TASK
Nothing outside the range below should be printed. Output exactly the lines from the line with "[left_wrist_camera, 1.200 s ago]" to the line with "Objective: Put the", both included.

TASK INPUT
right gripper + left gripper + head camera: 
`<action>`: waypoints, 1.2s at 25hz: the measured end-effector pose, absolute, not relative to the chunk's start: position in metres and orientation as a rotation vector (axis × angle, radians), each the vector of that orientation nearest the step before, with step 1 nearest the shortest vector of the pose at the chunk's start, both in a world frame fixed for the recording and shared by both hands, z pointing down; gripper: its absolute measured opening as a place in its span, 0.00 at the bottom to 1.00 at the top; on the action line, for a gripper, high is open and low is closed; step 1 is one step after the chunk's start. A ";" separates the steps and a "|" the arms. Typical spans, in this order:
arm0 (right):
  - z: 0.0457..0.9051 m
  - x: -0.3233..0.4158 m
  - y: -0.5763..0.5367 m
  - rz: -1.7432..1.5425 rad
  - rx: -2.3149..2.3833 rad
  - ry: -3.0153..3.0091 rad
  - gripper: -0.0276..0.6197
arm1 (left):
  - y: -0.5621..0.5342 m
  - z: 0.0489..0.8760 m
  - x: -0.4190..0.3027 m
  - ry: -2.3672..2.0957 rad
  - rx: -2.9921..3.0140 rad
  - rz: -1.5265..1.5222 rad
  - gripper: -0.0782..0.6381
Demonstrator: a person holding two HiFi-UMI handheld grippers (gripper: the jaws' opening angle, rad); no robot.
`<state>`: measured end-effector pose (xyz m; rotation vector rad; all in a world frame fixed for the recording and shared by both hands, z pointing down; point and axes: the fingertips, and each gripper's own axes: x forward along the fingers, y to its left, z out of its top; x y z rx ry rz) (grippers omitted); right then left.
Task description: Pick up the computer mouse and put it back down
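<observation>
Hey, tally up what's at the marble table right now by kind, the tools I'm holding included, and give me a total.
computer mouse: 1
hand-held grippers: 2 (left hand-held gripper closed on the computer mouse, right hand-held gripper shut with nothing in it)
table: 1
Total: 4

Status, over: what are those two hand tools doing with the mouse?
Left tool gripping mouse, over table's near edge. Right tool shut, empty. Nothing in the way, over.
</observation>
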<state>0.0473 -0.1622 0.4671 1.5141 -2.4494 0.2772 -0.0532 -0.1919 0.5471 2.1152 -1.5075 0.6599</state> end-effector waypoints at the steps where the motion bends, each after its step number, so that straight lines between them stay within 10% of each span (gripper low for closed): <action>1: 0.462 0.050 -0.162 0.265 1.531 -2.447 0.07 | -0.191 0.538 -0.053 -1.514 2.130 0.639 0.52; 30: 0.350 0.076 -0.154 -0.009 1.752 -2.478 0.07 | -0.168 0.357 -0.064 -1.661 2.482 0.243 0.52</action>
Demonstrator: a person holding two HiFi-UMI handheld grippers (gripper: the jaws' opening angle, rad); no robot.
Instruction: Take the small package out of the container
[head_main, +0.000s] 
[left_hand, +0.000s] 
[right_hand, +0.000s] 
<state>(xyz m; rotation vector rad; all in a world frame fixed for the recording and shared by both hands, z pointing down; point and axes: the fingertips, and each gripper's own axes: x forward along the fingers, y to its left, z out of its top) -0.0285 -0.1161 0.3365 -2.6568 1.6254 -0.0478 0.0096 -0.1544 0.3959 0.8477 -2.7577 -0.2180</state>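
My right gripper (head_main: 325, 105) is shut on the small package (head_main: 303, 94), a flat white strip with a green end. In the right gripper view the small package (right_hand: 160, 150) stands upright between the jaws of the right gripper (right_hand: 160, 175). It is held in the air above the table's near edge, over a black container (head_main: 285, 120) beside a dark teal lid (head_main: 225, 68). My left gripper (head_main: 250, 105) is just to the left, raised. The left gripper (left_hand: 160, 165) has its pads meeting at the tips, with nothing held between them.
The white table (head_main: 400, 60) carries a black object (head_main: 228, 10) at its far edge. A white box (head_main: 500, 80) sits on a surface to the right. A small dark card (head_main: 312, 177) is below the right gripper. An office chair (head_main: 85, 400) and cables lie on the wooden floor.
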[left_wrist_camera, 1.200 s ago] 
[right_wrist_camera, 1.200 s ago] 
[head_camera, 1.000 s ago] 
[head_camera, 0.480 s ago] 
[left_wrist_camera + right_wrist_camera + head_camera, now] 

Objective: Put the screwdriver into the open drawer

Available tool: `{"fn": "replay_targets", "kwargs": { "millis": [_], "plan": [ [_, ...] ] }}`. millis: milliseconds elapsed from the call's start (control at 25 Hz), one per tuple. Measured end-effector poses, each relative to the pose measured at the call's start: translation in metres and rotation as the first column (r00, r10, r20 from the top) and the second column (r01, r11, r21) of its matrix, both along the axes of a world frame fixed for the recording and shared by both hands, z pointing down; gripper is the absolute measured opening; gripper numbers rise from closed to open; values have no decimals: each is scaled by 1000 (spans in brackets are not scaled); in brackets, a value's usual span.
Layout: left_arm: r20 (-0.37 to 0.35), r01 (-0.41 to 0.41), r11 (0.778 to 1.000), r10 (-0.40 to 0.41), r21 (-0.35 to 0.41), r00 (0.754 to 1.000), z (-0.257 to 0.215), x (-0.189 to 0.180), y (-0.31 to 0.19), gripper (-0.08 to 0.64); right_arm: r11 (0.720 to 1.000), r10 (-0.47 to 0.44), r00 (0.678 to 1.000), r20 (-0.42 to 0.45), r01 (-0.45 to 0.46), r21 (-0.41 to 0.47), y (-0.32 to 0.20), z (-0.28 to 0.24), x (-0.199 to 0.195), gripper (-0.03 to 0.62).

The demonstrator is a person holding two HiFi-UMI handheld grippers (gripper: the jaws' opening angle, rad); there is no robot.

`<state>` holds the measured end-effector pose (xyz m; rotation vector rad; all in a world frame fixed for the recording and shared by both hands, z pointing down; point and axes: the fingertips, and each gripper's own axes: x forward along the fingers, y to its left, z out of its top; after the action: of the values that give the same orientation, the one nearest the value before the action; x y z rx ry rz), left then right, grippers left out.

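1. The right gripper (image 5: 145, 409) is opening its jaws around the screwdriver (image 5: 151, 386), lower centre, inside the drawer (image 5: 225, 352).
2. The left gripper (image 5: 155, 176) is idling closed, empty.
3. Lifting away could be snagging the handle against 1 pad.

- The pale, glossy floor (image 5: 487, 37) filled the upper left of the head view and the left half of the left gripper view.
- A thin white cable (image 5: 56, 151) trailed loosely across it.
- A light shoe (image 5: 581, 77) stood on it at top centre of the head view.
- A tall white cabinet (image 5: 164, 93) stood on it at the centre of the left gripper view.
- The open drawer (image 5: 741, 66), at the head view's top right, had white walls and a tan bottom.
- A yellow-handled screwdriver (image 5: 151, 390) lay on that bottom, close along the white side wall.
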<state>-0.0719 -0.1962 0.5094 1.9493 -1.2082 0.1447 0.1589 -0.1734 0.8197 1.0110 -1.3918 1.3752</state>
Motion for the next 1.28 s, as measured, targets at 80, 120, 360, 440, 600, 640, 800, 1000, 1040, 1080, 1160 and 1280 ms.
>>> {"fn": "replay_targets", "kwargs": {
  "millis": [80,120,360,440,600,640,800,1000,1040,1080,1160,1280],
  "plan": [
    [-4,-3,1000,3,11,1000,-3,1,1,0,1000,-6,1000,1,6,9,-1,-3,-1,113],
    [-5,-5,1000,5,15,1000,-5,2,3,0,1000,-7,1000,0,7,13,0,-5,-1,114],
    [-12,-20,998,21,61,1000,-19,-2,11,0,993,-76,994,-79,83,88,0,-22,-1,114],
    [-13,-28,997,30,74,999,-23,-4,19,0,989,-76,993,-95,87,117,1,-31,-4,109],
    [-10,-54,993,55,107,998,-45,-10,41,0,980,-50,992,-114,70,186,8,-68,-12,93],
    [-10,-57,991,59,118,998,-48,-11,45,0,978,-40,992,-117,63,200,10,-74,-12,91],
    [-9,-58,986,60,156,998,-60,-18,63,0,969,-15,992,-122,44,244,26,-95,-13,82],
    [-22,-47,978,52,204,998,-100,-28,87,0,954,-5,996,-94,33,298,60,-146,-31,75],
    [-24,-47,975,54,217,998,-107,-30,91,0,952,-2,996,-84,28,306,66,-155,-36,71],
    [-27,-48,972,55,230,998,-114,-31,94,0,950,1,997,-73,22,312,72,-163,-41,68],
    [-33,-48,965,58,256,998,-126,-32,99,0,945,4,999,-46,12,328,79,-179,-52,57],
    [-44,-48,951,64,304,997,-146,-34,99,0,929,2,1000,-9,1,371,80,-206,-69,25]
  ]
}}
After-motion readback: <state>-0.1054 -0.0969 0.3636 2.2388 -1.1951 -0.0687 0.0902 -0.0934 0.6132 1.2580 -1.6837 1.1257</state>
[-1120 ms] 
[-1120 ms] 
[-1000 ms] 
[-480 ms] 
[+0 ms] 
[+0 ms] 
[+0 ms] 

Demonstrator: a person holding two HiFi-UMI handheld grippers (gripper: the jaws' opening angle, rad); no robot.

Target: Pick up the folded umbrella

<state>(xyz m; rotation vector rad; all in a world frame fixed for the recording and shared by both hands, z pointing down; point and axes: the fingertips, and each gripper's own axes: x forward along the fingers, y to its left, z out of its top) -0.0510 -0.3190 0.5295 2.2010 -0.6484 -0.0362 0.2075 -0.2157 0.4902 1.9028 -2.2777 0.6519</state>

SOLVED PROBLEM
[left_wrist_camera, 1.200 s ago] 
[right_wrist_camera, 1.200 s ago] 
[head_camera, 1.000 s ago] 
[head_camera, 0.480 s ago] 
[left_wrist_camera + right_wrist_camera + head_camera, now] 

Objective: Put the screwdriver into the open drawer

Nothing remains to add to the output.